An exact copy of the data is required. No picture may appear in it.
------------------------------------------------------------
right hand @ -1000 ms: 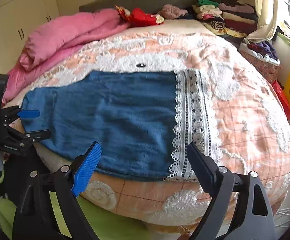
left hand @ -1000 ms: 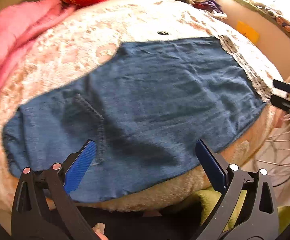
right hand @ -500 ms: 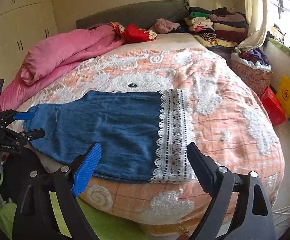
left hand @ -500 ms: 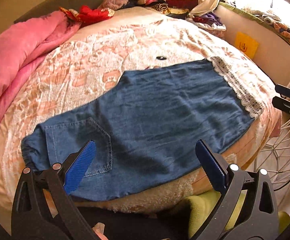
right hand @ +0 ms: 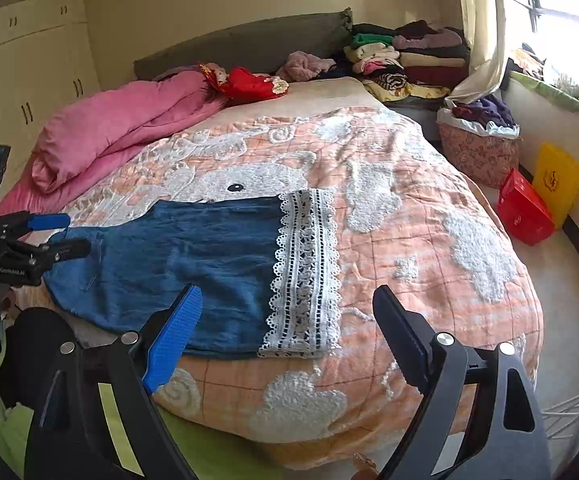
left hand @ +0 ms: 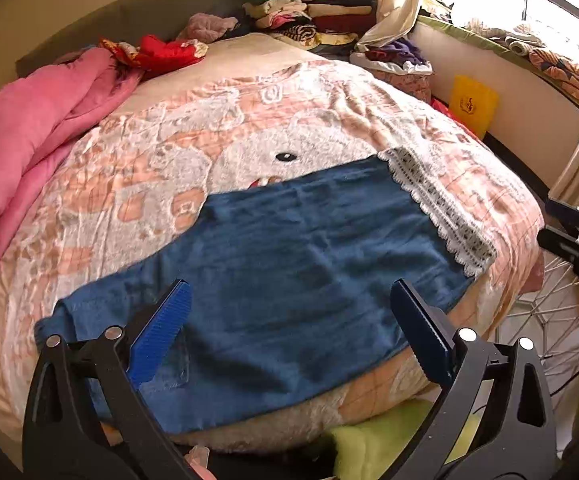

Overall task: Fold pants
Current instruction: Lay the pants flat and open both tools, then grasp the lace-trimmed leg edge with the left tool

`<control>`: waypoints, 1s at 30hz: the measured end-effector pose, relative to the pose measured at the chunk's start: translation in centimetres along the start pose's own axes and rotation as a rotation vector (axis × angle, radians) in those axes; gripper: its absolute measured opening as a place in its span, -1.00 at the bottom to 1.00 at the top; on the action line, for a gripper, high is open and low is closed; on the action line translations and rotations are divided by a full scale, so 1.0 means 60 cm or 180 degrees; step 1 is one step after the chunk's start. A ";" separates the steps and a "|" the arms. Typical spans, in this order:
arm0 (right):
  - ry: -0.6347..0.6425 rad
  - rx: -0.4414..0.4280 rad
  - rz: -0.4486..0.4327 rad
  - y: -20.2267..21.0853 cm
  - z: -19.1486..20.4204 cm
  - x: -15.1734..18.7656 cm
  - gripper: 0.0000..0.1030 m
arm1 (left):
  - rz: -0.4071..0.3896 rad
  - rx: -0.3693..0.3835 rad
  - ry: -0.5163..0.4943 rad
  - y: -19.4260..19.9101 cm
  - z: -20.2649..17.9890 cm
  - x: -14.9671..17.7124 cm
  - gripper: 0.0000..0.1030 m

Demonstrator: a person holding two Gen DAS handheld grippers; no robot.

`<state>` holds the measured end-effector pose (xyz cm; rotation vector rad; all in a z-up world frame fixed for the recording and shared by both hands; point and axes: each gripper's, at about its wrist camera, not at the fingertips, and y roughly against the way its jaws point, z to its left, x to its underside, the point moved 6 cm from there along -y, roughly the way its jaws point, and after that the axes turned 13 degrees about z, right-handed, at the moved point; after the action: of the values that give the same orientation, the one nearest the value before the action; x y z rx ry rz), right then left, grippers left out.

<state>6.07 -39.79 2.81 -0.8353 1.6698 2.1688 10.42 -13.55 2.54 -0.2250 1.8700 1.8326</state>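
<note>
Blue denim pants point(left hand: 289, 264) with a white lace hem point(left hand: 437, 208) lie flat on the bed near its front edge, waist to the left, hem to the right. They also show in the right wrist view point(right hand: 193, 264), with the lace hem point(right hand: 305, 276) at their right end. My left gripper point(left hand: 289, 332) is open and empty, held back above the near edge of the pants; it also shows in the right wrist view point(right hand: 55, 236). My right gripper point(right hand: 285, 332) is open and empty, above the hem end; it also shows in the left wrist view point(left hand: 569, 228).
The bed has a peach and white patterned blanket point(right hand: 429, 248). A pink duvet point(right hand: 121, 124) lies at the left. Folded clothes point(right hand: 409, 56) are stacked at the back right. A red box point(right hand: 523, 208) and yellow bag point(right hand: 557, 180) stand on the floor to the right.
Both grippers have pulled back and risen away from the bed, so the pants look smaller and more of the room shows. The pants lie as before.
</note>
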 end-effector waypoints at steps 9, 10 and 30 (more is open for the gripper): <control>-0.0057 0.0017 -0.0024 -0.005 -0.018 0.009 0.68 | -0.0036 0.0031 -0.0040 -0.010 -0.017 -0.062 0.81; -0.0070 0.0006 -0.0006 -0.009 -0.021 0.011 0.68 | -0.0035 0.0035 -0.0049 -0.013 -0.018 -0.067 0.81; -0.0295 -0.0334 0.0484 -0.118 -0.030 0.034 0.68 | 0.0141 0.0298 -0.0403 -0.158 -0.091 -0.189 0.81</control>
<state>8.81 -39.64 -4.27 -0.6418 1.6346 2.3760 23.20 -22.15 -0.83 -0.0342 1.8801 1.7402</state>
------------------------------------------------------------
#### SOLUTION TO THE PROBLEM:
right hand @ -1000 ms: 
left hand @ -1000 ms: 
right hand @ -500 ms: 
left hand @ -500 ms: 
right hand @ +0 ms: 
left hand @ +0 ms: 

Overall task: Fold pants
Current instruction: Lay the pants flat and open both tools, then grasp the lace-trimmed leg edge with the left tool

`<control>`: waypoints, 1s at 30hz: the measured end-effector pose, relative to the pose measured at the chunk's start: translation in centimetres along the start pose's own axes and rotation as a rotation vector (axis × angle, radians) in those axes; gripper: its absolute measured opening as a place in its span, -1.00 at the bottom to 1.00 at the top; on the action line, for a gripper, high is open and low is closed; on the action line translations and rotations are divided by a full scale, so 1.0 means 60 cm or 180 degrees; step 1 is one step after the chunk's start. A ";" separates the steps and a "|" the arms. Typical spans, in this order:
arm0 (right):
  - ry: -0.6347..0.6425 rad
  - rx: -0.4414..0.4280 rad
  - rz: -0.4486..0.4327 rad
  - y: -20.2267..21.0853 cm
  - z: -19.1486..20.4204 cm
  - x: -15.1734..18.7656 cm
  - gripper: 0.0000..0.1030 m
arm1 (left):
  - rz: -0.4071..0.3896 rad
  - rx: -0.3693..0.3835 rad
  - ry: -0.5163..0.4943 rad
  - y: -19.4260..19.9101 cm
  - z: -20.2649..17.9890 cm
  - x: -14.9671..17.7124 cm
  - gripper: 0.0000..0.1030 m

Demonstrator: a person holding two Gen DAS handheld grippers; no robot.

`<state>` holds the measured end-effector pose (xyz cm; rotation vector rad; all in a z-up world frame fixed for the recording and shared by both hands; point and axes: each gripper's, at about its wrist camera, not at the fingertips, and y roughly against the way its jaws point, z to its left, x to its underside, the point moved 6 cm from there along -y, roughly the way its jaws point, and after that the axes turned 13 degrees about z, right-handed, at the moved point; after the action: of the values that give the same orientation, the one nearest the value before the action; x y z rx ry rz), right then left, grippers left out.

<state>6.07 -39.79 2.81 -0.8353 1.6698 2.1688 10.42 -13.55 2.54 -0.2250 1.8700 1.8326</state>
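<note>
Blue denim pants point(left hand: 289, 264) with a white lace hem point(left hand: 437, 208) lie flat on the bed near its front edge, waist to the left, hem to the right. They also show in the right wrist view point(right hand: 193, 264), with the lace hem point(right hand: 305, 276) at their right end. My left gripper point(left hand: 289, 332) is open and empty, held back above the near edge of the pants; it also shows in the right wrist view point(right hand: 55, 236). My right gripper point(right hand: 285, 332) is open and empty, above the hem end; it also shows in the left wrist view point(left hand: 569, 228).
The bed has a peach and white patterned blanket point(right hand: 429, 248). A pink duvet point(right hand: 121, 124) lies at the left. Folded clothes point(right hand: 409, 56) are stacked at the back right. A red box point(right hand: 523, 208) and yellow bag point(right hand: 557, 180) stand on the floor to the right.
Both grippers have pulled back and risen away from the bed, so the pants look smaller and more of the room shows. The pants lie as before.
</note>
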 end-effector waypoints at steps 9, 10 and 30 (more is open for the gripper): <control>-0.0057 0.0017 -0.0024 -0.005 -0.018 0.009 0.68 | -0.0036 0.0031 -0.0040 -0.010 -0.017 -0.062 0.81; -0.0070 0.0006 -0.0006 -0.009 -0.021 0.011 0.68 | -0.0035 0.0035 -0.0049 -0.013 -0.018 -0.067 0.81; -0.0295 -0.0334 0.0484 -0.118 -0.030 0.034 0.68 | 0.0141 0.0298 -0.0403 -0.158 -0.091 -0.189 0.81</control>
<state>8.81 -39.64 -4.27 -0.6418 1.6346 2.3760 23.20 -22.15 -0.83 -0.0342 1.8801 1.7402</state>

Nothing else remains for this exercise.